Die Wissenschaftler sehen ihre Typologie dabei als einen ersten Schritt, der noch nicht alle Aspekte berücksichtige. So müsse beispielsweise die mögliche Diskrepanz zwischen einer Verlängerung des Produktnutzungszyklus und möglichen Umweltauswirkungen thematisiert werden. So könnten unter bestimmten Umständen die negativen Umweltauswirkungen höher sein als der Nutzen durch das Produkt. Designer müssten sich daher der ökologischen Konsequenzen ihrer Designs bewusst sein. Ein weiterer Aspekt sei die Subjektivität, die der Obsoleszenz zugrunde liegt. Daher sei es für Designer schwierig, den besten Gestaltungsansatz zu definieren. Und schließlich müsse das Konzept auch noch in einen ökonomischen Kontext gesetzt werden. Es müssten Geschäftsmodelle gefunden werden, die eine wiederholte Wertschöpfung ermöglichen. Daraus wiederum würden sich neue Anforderungen an das Design ergeben, als heute für Wegwerfprodukte gelten.

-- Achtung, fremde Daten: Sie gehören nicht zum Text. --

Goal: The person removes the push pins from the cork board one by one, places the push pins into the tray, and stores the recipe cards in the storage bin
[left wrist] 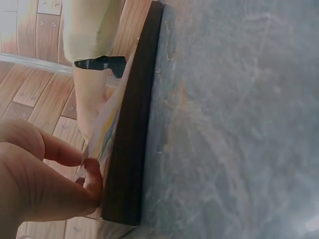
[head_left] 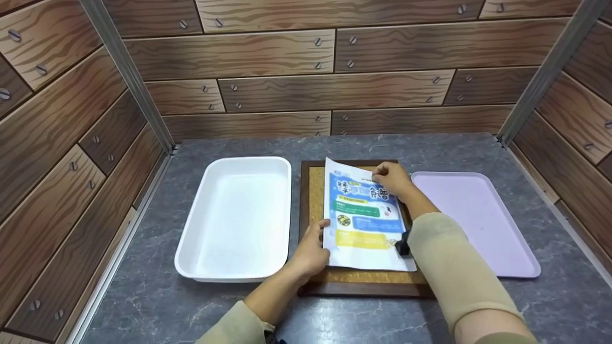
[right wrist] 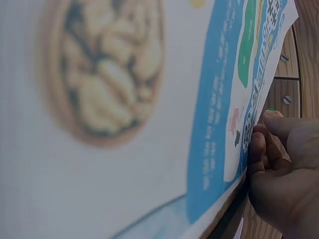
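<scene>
A printed sheet (head_left: 366,258) with blue, green and yellow blocks lies slightly askew over a cork board (head_left: 315,191) with a dark wooden frame (head_left: 366,289). My left hand (head_left: 311,251) pinches the sheet's left edge between thumb and finger, as the left wrist view shows above the frame. At the upper right corner, my right hand (head_left: 393,180) has its fingers curled against the sheet. A small green piece (right wrist: 270,110), like a pushpin head, shows at its fingertip; the rest of it is hidden. The sheet's upper left corner lifts off the board.
To the left of the board stands a deep white tray (head_left: 234,162). A shallow purple tray (head_left: 483,224) lies to the right, partly behind my right sleeve (head_left: 454,258). Wood-patterned walls (head_left: 277,52) enclose the grey marbled tabletop (head_left: 143,286) at the back and sides.
</scene>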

Man mag den Ansatz an vielen Stellen zu akademisch finden und die Neudefinition von Begriffen spitzfindig. Der Beitrag macht aber mehr als deutlich, dass die Unterschiede zwischen linearer und Kreislaufwirtschaft doch fundamental sind. Mehr Recycling alleine ist keine Kreislaufwirtschaft, dazu gehört ein größerer Kontext. Und dazu werden unter Umständen auch neue Begriffe oder ein neues Verständnis alter Begriffe notwendig sein.
Autor
Michael Brunn ist Chefredakteur des RECYCLING Magazins.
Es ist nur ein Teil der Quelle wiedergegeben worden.